### [Work to complete]
Repeat exactly the lines below that lie between the line with "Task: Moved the" and the line with "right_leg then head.", counting both of those lines as part of the answer.

Stored items from a collection
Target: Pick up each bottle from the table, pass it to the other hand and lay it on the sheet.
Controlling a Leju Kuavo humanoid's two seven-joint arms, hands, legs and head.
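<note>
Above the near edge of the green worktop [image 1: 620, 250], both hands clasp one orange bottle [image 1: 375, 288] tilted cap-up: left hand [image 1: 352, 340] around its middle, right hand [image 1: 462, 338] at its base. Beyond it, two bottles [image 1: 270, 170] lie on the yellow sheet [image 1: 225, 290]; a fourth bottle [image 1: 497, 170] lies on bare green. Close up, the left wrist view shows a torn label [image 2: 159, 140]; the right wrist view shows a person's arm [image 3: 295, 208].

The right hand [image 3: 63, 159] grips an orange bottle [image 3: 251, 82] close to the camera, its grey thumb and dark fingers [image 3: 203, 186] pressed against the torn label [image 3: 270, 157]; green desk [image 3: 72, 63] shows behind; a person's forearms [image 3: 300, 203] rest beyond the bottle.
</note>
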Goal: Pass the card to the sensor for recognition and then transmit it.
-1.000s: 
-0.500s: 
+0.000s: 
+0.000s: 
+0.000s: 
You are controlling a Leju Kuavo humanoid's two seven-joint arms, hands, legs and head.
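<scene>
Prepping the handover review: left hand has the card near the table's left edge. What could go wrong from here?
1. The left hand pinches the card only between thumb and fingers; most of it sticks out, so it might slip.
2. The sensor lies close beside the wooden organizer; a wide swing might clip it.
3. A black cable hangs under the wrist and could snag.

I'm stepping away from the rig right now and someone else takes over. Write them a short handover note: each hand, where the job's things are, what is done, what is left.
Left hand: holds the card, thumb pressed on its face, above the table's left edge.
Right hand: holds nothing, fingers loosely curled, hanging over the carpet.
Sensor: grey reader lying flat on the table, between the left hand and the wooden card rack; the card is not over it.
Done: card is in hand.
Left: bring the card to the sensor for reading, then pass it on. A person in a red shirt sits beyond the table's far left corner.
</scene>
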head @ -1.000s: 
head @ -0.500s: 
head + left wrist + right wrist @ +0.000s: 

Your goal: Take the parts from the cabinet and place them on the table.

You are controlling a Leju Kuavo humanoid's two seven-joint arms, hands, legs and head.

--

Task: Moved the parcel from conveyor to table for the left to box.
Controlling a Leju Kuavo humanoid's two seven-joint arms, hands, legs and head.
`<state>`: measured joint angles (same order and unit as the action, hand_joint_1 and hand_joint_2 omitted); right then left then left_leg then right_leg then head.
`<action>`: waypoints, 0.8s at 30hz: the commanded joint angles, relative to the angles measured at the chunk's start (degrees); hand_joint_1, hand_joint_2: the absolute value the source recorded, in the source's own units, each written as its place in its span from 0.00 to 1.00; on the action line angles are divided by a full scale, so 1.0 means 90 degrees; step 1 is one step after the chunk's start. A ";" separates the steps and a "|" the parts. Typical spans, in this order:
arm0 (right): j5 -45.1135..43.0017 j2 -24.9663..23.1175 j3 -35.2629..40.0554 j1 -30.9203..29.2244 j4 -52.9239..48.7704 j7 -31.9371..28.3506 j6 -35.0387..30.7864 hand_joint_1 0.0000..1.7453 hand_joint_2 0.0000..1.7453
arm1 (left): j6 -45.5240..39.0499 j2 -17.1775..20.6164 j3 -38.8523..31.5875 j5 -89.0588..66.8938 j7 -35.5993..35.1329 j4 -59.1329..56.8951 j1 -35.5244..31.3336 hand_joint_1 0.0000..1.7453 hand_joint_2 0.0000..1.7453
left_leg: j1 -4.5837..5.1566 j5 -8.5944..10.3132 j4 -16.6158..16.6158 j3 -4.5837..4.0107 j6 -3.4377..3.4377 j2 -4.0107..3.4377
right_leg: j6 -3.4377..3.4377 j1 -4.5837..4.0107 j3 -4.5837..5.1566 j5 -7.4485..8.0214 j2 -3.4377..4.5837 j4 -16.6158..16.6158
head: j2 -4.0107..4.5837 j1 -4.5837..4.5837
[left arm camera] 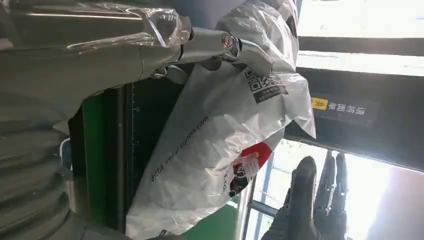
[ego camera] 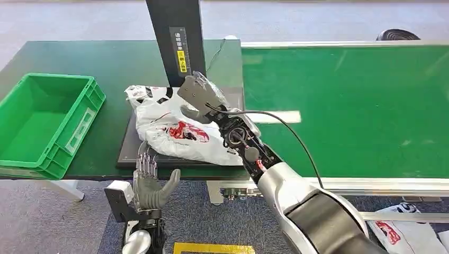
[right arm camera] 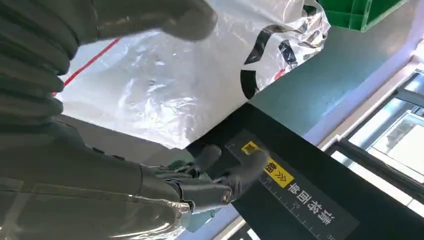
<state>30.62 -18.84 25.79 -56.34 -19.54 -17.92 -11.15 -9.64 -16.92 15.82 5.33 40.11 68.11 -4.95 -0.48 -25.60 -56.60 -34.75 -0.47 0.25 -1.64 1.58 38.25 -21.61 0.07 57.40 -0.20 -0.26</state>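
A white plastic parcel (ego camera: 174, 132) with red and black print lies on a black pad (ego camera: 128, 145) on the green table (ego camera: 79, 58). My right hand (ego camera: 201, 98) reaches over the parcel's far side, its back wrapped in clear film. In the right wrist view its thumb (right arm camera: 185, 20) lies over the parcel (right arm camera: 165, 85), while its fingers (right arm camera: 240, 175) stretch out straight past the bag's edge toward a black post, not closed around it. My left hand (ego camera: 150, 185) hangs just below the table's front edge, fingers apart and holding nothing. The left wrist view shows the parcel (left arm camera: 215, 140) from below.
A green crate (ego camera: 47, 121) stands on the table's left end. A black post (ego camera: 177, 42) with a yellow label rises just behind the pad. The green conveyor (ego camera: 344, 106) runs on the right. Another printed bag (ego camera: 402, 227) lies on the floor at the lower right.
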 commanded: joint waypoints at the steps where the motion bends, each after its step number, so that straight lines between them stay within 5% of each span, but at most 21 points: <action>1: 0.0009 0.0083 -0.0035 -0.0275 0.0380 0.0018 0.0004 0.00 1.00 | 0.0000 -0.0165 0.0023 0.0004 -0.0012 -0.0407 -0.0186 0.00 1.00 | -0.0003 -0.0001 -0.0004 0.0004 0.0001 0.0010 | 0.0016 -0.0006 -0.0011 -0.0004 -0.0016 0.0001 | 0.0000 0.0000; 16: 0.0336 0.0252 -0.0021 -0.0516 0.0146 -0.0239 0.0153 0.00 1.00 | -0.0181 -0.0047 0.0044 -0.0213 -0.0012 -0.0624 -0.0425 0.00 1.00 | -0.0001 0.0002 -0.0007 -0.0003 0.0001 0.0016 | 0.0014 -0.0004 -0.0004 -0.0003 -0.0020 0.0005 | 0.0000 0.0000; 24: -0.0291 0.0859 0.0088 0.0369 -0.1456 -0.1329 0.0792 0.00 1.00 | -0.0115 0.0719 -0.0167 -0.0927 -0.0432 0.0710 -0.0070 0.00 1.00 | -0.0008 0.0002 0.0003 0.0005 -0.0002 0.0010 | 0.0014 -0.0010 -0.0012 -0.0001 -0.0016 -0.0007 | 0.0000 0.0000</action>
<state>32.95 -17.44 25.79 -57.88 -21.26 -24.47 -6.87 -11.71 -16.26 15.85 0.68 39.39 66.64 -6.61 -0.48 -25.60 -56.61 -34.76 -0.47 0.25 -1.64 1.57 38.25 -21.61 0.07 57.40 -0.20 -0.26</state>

### [Answer below]
Task: Moved the parcel from conveyor to table for the left to box.
Controlling a Leju Kuavo humanoid's two seven-joint arms, hands, legs and head.
`<state>`: measured joint angles (same order and unit as the action, hand_joint_1 and hand_joint_2 omitted); right then left then left_leg then right_leg then head.

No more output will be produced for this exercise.